In the above scenario, the Firm’s and its personnel’s interests or relationships with Company A will not impair independence. For example, a partner who is a covered member may hold stock in Company A, or the Firm may be performing prohibited information systems work for the company. Independence is maintained because the Firm will issue the current attest report, which does not include any periods after the effective date of the acquisition, and cease performing financial statement attest services for the periods after the effective date of the transaction. 

Scenario 2:

  • Existing FSAC or its affiliate is involved in an acquisition or other transaction with Company A during the period of professional engagement
  • Firm expects to continue providing financial statement attest services to FSAC after the effective date of the acquisition

To continue performing attest services, the Firm should identify and evaluate previous and current interests in and relationships with Company A (the new affiliate) and address any significant threats to independence. The Firm must terminate any interests or relationships with Company A that would impair independence by the effective date of the acquisition or other transaction. If, however, the Firm cannot reasonably terminate an interest or relationship by the effective date (e.g., assume the Firm is providing expert witness services, a prohibited nonattest service, to Company A), the Firm should meet all of the following conditions: 

  • Evaluate the significance of the threat created by the nonattest service
  • Discuss the matter with the FSAC’s governance body (i.e., significance of threat and why the Firm cannot terminate the prohibited nonattest service before the effective date)
  • If the governance body directs the Firm to continue attest services, the Firm should:  
  • Ensure that prohibited nonattest services are ceased as soon as reasonably possible but no later than six (6) months post-effective date, 
  • Not allow a professional who has an interest or relationship with Company A (i.e., persons performing the expert witness services) to be a member of the attest team or be responsible for performing a quality control review of the engagement, and
  • Apply appropriate safeguards, which the Firm also discusses with the FSAC’s governance body.  

Scenario 3: 

  • Existing FSAC or its affiliate is involved in an acquisition or other transaction with Company A (new affiliate) 
  • Firm will complete the current attest engagement but discontinue attest work after issuing the current report
  • The current attest report may cover periods after the effective date of acquisition or other transaction

To maintain independence, the Firm should meet all of the following conditions: 

  • The Firm has completed a significant amount of the attest work prior to the effective date and expects to complete the remaining procedures and issue the attest report within a reasonable period of time  
  • The Firm evaluates the significance of the threat(s) and discusses the results with the FSAC’s governance body, which directs the Firm to complete the attest engagement despite the independence impairment
  • The Firm applies safeguards and ensures that persons who have an interest or relationship with Company A will not be a member of the attest team or be responsible for performing a quality control review of the engagement
  • The Firm will cease serving as the auditor no later than the issuance date of the attest report. 

Other Considerations

For all three (3) scenarios, members should consider the Conflicts of Interest for Members in Public Practice interpretation (Integrity and Objectivity Rule). 

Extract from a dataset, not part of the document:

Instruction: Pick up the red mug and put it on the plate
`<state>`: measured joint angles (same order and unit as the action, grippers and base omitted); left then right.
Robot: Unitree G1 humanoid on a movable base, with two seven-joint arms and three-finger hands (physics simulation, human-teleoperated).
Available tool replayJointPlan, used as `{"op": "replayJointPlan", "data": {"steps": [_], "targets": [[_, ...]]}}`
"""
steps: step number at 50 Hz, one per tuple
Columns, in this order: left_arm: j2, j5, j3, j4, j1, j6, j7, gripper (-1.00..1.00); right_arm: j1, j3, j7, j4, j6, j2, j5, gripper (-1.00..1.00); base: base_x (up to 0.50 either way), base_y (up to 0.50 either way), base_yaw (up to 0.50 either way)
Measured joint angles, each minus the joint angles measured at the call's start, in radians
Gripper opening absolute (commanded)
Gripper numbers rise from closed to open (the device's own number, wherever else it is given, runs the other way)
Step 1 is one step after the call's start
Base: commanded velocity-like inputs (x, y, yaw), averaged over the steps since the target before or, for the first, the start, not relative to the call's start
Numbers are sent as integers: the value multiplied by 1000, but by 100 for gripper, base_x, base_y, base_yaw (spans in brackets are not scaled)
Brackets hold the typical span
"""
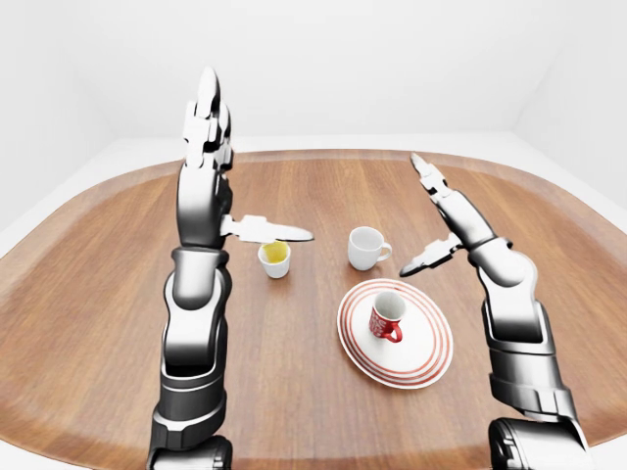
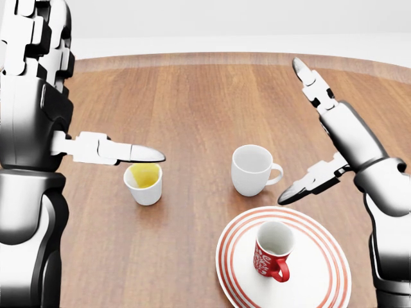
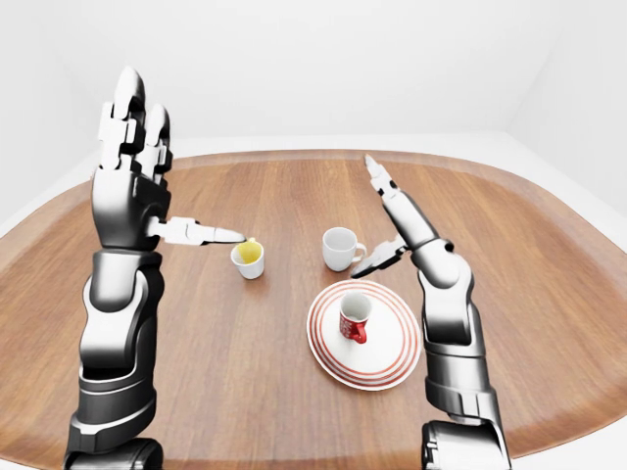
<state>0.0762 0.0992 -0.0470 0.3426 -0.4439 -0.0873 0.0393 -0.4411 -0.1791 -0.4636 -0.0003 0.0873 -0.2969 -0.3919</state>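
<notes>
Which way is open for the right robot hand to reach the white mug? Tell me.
Probably straight in: the right robot hand is open beside the white mug, on its handle side, with only bare table between.

- Left-eye view: set high at head height, facing down and outward over both raised arms, wide enough to take in nearly the whole wooden table [image 1: 294, 392] and the white walls past it.
- Right-eye view: nearly the same picture, shifted sideways, so the plate [image 3: 392, 367] sits nearer centre.
- Head view: much closer and steeper, cropped to the table's middle, cutting off the left hand [image 2: 38, 83] at the top edge.
- Shared by all three: plate, red mug [image 2: 273, 251], white mug [image 2: 252, 169], small yellow-filled cup [image 2: 144, 183], right hand [image 2: 334, 138].
</notes>
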Motion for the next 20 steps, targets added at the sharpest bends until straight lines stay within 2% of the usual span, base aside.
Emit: {"op": "replayJointPlan", "data": {"steps": [9, 20], "targets": [[35, -17, -25, 44, -75, 0, -1, 100, -83, -34, -7, -161, 0, -51, 69, 100, 0, 0, 0], [58, -31, -38, 81, -118, 0, -7, 100, -180, -66, 20, -265, 0, -110, 156, 100, 0, 0, 0]]}}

Members should also consider documenting the following: 

  • Identified interests or relationships that will not be terminated prior to the effective date and the reason(s) why this is the case 
  • Safeguards applied (if appropriate)
  • Results of discussions with the FSAC’s governance body
  • Reasons that previous and current interests and relationships do not create a threat that would compromise the attest engagement team’s objectivity 

The revisions described in this article become effective on December 31, 2022, and early implementation is allowed.